The task - Find every line of the data below that has "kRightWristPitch" in it. Reply with the number only.

Data to examine -
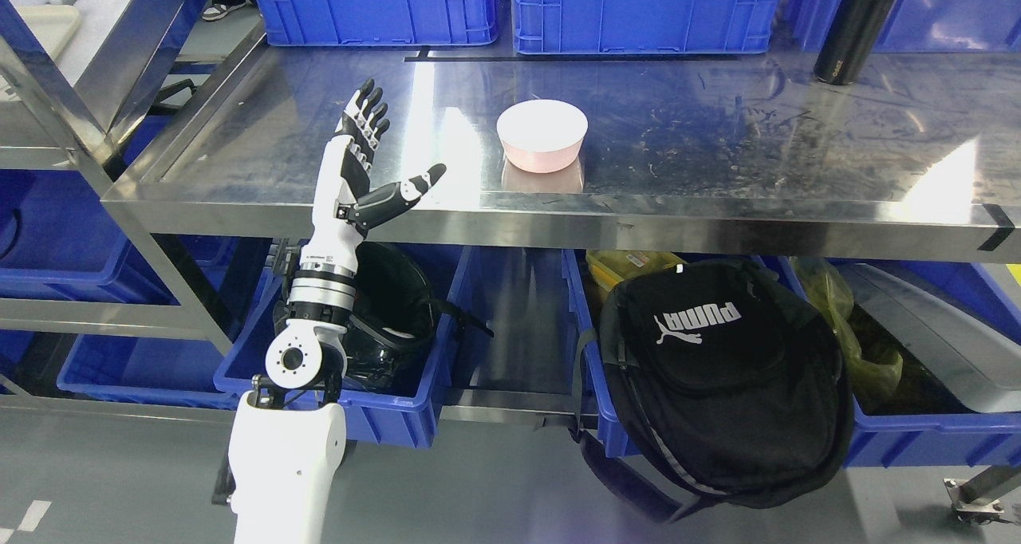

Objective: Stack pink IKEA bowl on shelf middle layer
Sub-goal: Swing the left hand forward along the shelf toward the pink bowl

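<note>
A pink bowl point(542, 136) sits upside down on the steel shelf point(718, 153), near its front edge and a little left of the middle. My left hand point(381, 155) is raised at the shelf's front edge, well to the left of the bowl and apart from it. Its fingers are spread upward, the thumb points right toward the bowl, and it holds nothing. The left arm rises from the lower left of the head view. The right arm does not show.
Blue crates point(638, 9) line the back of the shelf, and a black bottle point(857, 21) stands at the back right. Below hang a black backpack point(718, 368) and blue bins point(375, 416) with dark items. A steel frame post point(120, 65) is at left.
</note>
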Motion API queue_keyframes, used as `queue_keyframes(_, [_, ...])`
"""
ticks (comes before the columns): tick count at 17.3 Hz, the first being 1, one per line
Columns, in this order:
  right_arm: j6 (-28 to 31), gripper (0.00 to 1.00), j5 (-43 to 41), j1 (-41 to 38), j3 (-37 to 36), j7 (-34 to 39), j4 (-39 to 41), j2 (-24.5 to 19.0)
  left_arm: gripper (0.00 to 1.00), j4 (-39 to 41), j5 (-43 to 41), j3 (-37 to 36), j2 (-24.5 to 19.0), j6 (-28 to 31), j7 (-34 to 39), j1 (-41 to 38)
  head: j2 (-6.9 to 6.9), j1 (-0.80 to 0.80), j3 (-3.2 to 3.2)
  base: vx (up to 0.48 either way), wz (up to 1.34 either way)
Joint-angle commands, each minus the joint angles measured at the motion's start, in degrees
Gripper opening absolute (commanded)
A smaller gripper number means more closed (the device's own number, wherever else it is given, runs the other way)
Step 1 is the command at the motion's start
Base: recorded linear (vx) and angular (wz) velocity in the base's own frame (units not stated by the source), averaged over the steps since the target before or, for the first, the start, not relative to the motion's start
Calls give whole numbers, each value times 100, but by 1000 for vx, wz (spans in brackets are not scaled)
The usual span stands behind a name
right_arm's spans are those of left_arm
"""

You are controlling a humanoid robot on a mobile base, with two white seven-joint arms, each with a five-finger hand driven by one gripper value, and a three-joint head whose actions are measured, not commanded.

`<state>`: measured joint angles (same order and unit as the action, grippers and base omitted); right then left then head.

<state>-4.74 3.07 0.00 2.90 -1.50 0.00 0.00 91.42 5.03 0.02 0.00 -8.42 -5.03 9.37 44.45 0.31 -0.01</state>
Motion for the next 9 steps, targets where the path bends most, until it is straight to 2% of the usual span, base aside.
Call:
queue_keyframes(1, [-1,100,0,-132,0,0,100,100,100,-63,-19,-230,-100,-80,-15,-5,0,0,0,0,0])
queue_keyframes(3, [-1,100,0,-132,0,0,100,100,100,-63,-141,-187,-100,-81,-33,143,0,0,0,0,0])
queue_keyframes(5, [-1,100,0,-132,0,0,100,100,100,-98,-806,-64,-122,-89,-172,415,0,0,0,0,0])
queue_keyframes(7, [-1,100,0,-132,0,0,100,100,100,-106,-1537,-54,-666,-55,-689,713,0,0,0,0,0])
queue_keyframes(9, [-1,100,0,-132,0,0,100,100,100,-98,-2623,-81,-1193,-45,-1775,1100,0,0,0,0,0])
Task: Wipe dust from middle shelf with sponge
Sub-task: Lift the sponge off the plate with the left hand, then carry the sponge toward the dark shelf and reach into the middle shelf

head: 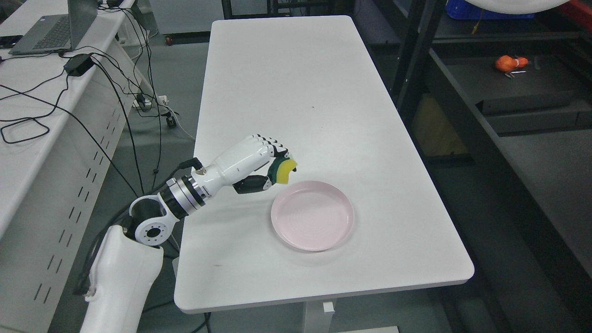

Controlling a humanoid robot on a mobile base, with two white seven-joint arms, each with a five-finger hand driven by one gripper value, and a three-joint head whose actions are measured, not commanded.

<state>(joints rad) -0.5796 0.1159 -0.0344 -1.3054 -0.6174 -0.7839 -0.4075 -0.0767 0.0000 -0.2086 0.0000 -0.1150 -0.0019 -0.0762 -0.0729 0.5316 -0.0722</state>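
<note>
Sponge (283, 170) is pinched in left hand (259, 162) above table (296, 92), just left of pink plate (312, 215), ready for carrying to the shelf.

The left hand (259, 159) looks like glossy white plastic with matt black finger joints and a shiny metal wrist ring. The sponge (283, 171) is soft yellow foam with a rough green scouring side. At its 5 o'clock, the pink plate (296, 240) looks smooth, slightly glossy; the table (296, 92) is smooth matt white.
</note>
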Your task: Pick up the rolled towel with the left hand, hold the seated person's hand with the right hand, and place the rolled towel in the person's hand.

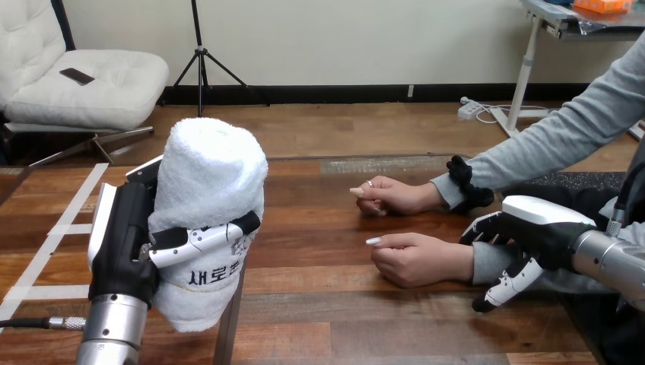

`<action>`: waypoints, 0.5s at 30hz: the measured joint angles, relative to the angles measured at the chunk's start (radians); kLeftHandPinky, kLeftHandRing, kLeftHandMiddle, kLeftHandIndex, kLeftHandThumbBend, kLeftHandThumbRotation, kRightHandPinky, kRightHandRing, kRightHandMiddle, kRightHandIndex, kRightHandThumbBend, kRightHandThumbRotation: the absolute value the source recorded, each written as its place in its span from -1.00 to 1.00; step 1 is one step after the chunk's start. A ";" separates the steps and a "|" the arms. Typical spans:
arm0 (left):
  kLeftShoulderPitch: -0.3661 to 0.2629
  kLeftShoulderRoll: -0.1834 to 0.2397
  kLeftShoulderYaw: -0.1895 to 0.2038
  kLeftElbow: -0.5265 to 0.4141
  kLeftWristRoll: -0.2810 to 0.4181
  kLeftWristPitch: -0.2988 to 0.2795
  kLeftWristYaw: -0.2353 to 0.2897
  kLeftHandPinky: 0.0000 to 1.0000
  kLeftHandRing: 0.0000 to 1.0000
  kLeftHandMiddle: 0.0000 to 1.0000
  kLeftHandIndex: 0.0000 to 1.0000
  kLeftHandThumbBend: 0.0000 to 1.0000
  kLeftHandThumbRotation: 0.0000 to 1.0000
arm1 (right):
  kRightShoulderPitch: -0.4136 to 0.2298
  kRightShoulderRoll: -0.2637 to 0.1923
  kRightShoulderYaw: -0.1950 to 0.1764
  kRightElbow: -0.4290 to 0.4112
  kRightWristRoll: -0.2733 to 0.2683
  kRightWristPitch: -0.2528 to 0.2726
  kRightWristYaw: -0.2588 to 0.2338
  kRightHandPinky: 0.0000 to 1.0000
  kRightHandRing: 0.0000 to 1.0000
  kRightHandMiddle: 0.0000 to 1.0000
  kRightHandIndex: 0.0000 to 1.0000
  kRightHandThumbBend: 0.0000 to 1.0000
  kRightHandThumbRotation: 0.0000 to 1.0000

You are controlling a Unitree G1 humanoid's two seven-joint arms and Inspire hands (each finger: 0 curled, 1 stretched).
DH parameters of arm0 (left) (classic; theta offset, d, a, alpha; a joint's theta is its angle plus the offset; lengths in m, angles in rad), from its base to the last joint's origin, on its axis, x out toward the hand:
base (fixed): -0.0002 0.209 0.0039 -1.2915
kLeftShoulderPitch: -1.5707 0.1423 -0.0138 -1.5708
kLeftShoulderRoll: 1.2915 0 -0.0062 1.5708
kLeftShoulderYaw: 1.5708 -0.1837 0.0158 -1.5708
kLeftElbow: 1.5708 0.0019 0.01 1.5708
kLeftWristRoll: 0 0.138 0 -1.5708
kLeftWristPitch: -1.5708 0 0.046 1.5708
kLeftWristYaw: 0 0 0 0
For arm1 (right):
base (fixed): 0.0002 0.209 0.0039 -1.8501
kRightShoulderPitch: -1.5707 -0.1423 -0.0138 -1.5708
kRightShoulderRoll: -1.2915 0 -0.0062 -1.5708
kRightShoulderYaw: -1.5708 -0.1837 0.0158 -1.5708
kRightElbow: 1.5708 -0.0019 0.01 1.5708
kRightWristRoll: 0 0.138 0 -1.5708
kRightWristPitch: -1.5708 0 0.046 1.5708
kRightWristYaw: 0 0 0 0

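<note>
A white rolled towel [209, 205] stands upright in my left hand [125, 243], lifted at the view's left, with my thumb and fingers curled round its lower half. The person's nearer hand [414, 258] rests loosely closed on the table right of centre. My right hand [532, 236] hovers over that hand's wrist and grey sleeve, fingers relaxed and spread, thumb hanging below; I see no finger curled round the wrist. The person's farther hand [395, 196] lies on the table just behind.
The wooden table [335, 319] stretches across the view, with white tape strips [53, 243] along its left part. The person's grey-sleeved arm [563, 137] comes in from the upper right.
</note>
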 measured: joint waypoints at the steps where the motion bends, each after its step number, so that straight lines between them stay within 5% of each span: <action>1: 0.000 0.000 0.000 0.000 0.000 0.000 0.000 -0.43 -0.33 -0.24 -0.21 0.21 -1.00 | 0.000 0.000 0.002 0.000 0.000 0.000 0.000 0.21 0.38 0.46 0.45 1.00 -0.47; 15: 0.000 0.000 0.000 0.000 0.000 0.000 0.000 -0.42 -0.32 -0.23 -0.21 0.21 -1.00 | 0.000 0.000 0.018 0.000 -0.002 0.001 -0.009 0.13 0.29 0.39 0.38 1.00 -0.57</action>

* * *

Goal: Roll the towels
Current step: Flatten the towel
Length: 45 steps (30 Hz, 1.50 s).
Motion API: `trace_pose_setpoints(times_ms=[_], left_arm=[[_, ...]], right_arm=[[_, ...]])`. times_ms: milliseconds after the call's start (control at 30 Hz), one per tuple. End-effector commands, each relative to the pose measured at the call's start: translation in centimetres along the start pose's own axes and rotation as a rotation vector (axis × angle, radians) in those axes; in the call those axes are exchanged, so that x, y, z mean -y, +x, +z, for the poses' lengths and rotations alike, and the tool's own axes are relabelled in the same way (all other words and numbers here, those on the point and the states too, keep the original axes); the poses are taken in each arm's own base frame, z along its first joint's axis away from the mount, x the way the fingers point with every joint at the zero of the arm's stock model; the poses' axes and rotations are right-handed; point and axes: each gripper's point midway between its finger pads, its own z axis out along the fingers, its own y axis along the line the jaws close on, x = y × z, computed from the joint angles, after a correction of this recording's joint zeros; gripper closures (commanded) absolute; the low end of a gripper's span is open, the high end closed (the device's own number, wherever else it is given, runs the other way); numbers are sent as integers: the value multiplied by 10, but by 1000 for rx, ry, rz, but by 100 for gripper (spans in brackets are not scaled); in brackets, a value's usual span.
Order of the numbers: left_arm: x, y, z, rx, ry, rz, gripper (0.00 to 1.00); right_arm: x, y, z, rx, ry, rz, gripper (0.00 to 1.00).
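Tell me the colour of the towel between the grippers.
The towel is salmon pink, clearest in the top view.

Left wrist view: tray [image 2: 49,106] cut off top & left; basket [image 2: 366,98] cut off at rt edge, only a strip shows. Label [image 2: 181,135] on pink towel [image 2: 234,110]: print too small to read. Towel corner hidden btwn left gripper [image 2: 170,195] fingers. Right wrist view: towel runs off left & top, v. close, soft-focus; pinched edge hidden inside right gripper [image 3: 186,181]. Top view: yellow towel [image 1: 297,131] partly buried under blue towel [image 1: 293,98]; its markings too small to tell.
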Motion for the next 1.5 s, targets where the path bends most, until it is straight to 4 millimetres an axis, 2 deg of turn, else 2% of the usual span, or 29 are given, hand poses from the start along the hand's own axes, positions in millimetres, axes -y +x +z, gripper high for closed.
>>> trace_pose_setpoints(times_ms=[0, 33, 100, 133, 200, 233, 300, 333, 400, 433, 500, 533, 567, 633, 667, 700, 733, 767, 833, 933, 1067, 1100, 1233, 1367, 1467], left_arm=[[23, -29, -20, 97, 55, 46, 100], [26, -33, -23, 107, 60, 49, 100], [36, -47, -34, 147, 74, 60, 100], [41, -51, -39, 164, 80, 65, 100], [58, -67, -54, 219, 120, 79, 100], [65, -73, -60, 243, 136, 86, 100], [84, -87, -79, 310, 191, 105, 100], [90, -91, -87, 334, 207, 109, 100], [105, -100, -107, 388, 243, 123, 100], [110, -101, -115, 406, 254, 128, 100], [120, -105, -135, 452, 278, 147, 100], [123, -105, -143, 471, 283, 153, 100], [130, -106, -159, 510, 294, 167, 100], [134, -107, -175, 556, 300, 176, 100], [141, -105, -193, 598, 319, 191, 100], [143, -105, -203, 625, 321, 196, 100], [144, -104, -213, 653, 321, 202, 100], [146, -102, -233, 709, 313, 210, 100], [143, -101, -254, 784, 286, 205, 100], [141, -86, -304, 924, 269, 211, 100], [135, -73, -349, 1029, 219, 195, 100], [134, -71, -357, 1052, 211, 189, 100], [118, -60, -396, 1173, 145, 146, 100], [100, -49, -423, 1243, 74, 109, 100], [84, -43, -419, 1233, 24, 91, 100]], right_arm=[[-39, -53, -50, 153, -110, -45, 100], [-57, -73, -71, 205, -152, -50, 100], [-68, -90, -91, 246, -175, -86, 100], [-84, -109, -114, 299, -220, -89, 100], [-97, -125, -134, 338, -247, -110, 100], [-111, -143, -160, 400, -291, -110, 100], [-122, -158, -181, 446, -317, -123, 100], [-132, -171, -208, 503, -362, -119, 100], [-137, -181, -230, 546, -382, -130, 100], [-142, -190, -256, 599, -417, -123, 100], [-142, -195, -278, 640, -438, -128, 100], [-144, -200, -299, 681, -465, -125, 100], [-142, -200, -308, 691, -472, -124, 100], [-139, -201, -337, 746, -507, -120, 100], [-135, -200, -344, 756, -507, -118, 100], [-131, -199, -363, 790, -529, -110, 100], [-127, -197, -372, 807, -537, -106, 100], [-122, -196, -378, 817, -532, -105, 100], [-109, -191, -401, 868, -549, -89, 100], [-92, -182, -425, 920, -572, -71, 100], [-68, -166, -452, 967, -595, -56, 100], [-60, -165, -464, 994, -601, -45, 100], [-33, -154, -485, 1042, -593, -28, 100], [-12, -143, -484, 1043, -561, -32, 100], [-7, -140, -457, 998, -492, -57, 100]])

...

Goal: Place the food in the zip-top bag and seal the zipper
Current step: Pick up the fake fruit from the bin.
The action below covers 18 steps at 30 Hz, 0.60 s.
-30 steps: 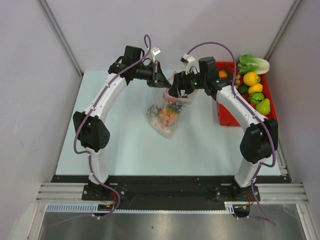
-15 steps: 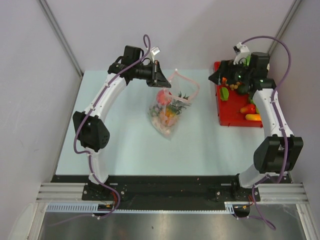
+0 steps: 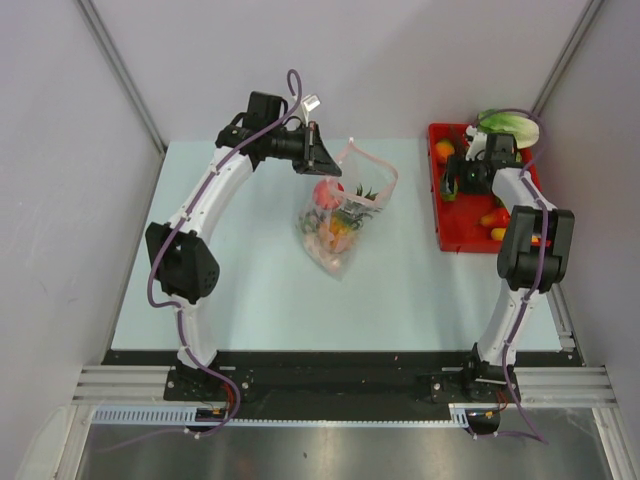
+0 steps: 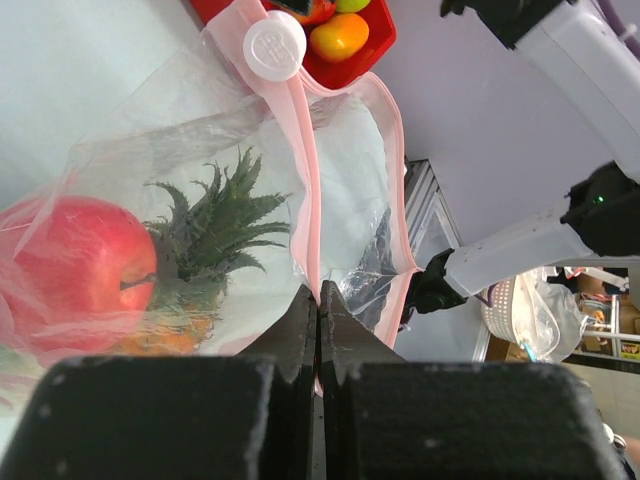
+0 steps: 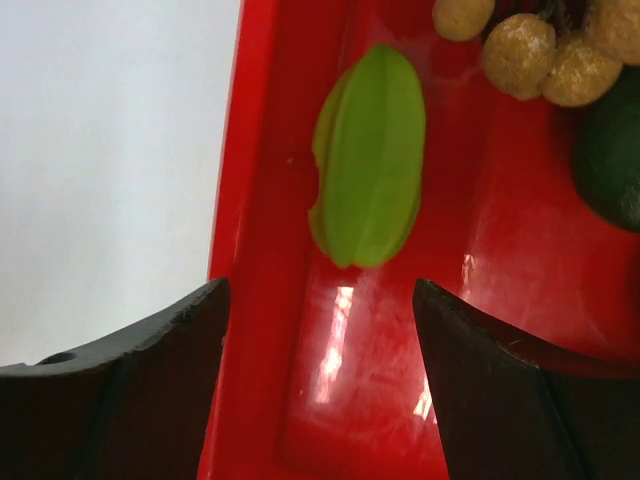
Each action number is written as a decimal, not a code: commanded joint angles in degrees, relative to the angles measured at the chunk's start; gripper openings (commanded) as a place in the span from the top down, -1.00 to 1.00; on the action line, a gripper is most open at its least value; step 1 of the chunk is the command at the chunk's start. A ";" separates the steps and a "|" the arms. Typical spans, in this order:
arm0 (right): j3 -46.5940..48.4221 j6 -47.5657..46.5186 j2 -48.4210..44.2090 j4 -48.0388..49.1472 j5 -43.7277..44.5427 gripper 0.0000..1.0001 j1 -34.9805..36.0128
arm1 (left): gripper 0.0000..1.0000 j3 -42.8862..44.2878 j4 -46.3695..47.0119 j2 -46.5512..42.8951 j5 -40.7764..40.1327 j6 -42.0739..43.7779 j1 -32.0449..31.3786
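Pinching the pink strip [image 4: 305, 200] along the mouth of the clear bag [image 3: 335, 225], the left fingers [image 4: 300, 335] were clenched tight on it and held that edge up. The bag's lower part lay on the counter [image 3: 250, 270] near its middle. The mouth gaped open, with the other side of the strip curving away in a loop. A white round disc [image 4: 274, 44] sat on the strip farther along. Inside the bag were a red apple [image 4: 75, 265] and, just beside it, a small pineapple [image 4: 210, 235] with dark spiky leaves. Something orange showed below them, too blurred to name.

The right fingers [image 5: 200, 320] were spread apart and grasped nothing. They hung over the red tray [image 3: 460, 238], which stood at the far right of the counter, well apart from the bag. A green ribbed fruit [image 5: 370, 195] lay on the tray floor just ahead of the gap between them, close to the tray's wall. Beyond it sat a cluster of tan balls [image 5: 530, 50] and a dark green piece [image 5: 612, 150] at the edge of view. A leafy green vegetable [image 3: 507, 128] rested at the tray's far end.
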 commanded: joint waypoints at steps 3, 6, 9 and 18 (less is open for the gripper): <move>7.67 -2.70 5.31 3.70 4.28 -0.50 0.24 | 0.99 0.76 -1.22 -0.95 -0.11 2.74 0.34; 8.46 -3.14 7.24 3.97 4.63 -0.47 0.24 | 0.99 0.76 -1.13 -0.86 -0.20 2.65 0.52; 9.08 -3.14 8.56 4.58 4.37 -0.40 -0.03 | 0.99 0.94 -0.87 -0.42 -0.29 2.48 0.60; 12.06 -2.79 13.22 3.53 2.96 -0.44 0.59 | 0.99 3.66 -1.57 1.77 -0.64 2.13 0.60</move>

Response - 2